Amazon DynamoDB: A Scalable, Predictably Performant, and Fully Managed NoSQL Database Service

2022-07-16 813 words 4 minutes

Contents

Hundreds of thousands of customers rely on DynamoDB for its fundamental properties

In 2021, during the 66-hour Amazon Prime Day shopping event, Amazon systems - including Alexa, the Amazon.com sites, and Amazon fulfillment centers, made trillions of API calls to DynamoDB, peaking at 89.2 million requests per second, while experiencing high availability with single-digit millisecond performance.

For DynamoDB customers, consistent performance at any scale is often more important than median request service times because unexpectedly high latency requests can amplify through higher layers of applications that depend on DynamoDB and lead to a bad customer experience.

DynamoDB offers an availability SLA of 99.99 for regular tables and 99.999 for global tables (where DynamoDB replicates across tables across multiple AWS Regions)

a service-oriented architecture was adopted to encapsulate an application’s data behind service-level APIs that allowed sufficient decoupling to address tasks like reconfiguration without having to disrupt clients.

Only the leader replica can serve write and strongly consistent read requests.

we discovered that application workloads frequently have non-uniform access patterns both over time and over key ranges. When the request rate within a table is non-uniform, splitting a partition and dividing performance allocation proportionately can result in the hot portion of the partition having less available performance than it did before the split.

The key observation that partitions had non-uniform access also led us to observe that not all partitions hosted by a storage node used their allocated throughput simultaneously.

If a table experienced throttling and the table level throughput was not exceeded, then it would automatically increase (boost) the allocated throughput of the partitions of the table using a proportional control algorithm.

adaptive capacity was also best-effort but eliminated over 99.99% of the throttling due to skewed access pattern.

Bursting was only helpful for short-lived spikes in traffic and it was dependent on the node having throughput to support bursting. Adaptive capacity was reactive and kicked in only after throttling had been observed. This meant that the application using the table had already experienced brief pe- riod of unavailability.

quick healing of impacted replication groups using log replicas ensures high durability of most recent writes.

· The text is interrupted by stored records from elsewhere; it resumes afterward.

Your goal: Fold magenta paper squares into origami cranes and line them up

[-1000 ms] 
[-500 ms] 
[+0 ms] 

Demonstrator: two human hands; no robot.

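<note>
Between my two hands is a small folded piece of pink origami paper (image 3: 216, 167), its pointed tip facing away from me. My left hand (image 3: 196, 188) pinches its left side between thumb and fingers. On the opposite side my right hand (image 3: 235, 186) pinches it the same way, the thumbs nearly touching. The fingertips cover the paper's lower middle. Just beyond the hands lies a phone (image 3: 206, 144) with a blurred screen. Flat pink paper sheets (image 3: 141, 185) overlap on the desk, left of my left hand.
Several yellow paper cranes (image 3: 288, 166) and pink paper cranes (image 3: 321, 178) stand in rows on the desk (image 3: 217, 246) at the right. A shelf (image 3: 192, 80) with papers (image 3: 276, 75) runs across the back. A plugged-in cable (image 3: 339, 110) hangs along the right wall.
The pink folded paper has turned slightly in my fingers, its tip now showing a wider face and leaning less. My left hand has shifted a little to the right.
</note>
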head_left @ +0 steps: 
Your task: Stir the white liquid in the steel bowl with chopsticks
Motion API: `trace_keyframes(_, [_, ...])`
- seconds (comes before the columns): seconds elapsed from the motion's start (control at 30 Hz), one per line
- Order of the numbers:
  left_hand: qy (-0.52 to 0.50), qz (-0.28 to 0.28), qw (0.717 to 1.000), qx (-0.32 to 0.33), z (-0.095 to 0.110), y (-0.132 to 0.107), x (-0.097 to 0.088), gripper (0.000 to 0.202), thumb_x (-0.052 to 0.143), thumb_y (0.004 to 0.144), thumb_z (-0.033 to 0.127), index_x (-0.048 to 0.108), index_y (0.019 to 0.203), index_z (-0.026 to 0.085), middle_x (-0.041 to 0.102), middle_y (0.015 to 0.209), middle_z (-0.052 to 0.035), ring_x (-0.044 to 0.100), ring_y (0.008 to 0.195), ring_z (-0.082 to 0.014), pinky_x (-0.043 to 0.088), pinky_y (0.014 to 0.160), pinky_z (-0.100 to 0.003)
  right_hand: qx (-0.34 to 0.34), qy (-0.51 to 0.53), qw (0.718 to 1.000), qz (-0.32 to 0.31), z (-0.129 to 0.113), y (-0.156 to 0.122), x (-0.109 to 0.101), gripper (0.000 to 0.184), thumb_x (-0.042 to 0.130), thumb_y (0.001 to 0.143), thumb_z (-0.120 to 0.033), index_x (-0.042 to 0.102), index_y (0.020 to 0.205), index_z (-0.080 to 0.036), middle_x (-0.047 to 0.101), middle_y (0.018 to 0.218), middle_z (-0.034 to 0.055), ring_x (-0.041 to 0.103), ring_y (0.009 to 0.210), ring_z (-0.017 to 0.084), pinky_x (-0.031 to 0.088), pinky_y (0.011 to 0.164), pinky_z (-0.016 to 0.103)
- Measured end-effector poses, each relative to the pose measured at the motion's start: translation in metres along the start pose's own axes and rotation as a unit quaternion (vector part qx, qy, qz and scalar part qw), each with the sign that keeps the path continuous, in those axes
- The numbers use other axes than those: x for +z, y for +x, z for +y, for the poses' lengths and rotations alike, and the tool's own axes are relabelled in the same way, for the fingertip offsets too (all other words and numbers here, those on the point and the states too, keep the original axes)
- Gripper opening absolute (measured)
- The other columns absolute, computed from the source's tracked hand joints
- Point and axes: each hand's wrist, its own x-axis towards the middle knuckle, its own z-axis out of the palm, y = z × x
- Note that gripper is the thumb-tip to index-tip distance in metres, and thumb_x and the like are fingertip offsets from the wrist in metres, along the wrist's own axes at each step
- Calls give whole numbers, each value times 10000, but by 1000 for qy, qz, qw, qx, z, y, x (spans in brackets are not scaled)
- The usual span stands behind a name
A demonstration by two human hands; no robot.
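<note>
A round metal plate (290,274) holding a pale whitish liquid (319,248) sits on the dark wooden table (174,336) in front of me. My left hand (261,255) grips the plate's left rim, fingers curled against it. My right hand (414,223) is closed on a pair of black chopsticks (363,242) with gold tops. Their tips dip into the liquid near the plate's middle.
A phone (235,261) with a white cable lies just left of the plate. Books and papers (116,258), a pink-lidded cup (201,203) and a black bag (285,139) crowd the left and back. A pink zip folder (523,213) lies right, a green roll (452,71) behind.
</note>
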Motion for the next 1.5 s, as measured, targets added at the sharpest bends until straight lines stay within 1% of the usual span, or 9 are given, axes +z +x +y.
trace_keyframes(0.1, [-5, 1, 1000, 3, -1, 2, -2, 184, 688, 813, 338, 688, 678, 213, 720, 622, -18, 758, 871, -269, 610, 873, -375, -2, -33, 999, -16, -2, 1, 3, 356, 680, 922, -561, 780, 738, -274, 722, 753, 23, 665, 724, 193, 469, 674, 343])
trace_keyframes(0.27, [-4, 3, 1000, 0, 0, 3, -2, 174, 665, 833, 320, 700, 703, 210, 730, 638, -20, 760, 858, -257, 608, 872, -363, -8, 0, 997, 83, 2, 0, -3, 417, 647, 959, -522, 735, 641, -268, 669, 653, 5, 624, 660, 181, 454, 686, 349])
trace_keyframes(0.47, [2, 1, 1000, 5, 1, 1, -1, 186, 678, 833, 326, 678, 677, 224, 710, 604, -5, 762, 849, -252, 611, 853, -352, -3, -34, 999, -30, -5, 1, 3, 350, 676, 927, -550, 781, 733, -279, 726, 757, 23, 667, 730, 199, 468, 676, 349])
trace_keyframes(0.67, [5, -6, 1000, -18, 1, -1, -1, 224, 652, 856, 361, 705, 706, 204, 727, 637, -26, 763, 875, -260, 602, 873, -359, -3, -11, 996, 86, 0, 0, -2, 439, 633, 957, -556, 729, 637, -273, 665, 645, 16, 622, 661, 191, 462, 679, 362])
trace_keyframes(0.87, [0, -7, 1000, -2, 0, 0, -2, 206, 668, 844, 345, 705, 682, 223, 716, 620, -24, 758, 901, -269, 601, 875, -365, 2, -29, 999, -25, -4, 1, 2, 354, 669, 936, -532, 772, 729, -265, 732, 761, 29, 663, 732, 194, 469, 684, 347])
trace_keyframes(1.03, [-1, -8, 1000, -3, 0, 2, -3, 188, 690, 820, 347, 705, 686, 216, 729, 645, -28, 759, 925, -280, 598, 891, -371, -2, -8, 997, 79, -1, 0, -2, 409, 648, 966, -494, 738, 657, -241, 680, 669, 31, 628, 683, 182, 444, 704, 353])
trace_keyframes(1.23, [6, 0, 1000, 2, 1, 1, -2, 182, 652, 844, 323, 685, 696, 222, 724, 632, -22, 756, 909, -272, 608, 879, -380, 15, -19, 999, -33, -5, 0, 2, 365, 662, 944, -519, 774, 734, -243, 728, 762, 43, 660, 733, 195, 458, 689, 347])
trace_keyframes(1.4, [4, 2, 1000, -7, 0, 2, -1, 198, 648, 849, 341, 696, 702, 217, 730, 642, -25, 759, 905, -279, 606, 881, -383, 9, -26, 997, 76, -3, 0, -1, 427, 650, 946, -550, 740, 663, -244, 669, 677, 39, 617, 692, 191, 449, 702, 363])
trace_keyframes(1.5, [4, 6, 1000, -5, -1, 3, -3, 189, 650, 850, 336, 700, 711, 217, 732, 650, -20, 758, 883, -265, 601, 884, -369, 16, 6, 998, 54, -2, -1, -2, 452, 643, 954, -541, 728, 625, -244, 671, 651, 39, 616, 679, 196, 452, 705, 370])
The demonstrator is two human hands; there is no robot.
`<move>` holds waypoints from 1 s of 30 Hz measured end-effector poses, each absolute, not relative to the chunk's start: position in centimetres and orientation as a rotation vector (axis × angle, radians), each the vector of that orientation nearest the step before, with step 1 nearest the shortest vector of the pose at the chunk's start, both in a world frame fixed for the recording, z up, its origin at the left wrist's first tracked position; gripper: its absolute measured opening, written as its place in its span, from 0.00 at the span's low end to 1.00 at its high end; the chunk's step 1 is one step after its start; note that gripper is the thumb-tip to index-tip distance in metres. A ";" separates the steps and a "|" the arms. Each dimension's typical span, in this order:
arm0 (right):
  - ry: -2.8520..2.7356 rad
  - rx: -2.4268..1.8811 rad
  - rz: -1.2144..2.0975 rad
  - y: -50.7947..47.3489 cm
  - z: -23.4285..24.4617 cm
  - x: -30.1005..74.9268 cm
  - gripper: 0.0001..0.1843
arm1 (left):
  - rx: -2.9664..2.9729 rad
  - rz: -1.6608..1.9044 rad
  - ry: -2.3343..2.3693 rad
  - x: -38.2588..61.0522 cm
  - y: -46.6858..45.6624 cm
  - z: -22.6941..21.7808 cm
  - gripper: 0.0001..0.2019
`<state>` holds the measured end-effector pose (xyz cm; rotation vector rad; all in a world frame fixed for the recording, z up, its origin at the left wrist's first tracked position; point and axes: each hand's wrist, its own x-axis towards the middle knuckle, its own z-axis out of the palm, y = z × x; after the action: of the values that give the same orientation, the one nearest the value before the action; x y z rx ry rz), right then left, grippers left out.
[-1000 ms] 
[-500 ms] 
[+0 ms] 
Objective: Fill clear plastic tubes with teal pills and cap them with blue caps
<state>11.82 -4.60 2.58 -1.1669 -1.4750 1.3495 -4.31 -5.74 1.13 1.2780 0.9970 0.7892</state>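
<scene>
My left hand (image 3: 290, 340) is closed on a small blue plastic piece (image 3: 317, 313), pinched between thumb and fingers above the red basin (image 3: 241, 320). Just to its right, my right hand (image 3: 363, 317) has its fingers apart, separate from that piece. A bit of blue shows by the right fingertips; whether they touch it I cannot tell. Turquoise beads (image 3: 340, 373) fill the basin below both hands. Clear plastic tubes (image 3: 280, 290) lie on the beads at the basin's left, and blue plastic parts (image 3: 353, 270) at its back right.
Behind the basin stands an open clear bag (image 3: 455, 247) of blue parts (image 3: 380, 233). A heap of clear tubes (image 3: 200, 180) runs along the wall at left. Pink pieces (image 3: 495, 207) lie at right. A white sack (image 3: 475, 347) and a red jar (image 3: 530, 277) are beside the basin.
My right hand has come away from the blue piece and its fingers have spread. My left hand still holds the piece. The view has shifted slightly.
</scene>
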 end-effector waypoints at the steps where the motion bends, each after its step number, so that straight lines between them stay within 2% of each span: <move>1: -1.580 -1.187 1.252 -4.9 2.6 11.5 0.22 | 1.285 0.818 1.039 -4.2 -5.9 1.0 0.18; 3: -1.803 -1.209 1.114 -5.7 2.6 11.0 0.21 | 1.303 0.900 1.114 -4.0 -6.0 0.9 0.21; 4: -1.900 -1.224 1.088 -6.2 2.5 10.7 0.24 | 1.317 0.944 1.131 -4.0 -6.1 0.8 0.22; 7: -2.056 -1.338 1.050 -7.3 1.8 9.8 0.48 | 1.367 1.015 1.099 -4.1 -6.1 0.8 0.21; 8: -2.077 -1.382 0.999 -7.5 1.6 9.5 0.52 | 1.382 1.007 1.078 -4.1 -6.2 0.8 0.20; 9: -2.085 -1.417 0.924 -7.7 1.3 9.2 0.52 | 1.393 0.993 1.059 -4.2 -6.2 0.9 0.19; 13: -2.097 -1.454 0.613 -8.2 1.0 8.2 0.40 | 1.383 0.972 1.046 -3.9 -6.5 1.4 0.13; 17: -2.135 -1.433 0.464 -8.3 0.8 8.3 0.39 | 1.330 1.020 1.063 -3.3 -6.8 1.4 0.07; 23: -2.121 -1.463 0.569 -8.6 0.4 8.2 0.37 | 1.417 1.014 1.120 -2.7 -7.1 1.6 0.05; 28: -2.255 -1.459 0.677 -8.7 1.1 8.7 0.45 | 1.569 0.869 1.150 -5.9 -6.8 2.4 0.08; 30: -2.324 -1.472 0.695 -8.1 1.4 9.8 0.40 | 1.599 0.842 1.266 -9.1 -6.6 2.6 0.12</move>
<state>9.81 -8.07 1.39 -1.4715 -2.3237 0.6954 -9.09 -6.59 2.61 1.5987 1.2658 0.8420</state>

the data of the live replicas matches with a copy of a replica built offline using the archived write-ahead log entries.

we have learned that continuous verification of data-at-rest is the most reliable method of protecting against hardware failures, silent data corruption, and even software bugs.

We use formal methods [16] extensively to ensure the correctness of our replication protocols. The core replication protocol was specified using TLA+. Model checking has allowed us to catch subtle bugs that could have led to durability and correctness issues before the code went into production.

formal methods have also been used to verify the correctness of our control plane and features such as distributed transactions.

Backups or restores don’t affect performance or availability of the table as they are built using the write-ahead logs that are archived in S3.

If one of the replicas is unresponsive, the leader adds a log replica to the group. Adding a log replica is the fastest way to ensure that the write quorum of the group is always met.

We have been able to run millions of Paxos groups in a Region with log replicas.

To solve the availability problem caused by gray failures, a follower that wants to trigger a failover sends a message to other replicas in the replication group asking if they can communicate with the leader.

The rolled-back state might be different from the initial state of the software. The rollback procedure is often missed in testing and can lead to customer impact. DynamoDB runs a suite of upgrade and downgrade tests at a component level before every deployment. Then, the software is rolled back on purpose and tested by running functional tests. DynamoDB has found this process valuable for catching issues that otherwise would make it hard to rollback if needed.

The additional challenge with distributed deployments is that the new software might introduce a new type of message or change the protocol in a way that old software in the system doesn’t understand. DynamoDB handles these kinds of changes with read-write deployments. Read-write deployment is completed as a multistep process. The first step is to deploy the software to read the new message format or protocol. Once all the nodes can handle the new message, the software is updated to send new messages. New messages are enabled with software deployment as well. Read-write deployments ensure that both types of messages can coexist in the system. Even in the case of rollbacks, the system can understand both old and new messages.

DynamoDB should be able to continue to operate even when the services on which it depends are impaired. If IAM or KMS were to become unavailable, the routers will continue to use the cached results for pre-determined extended period.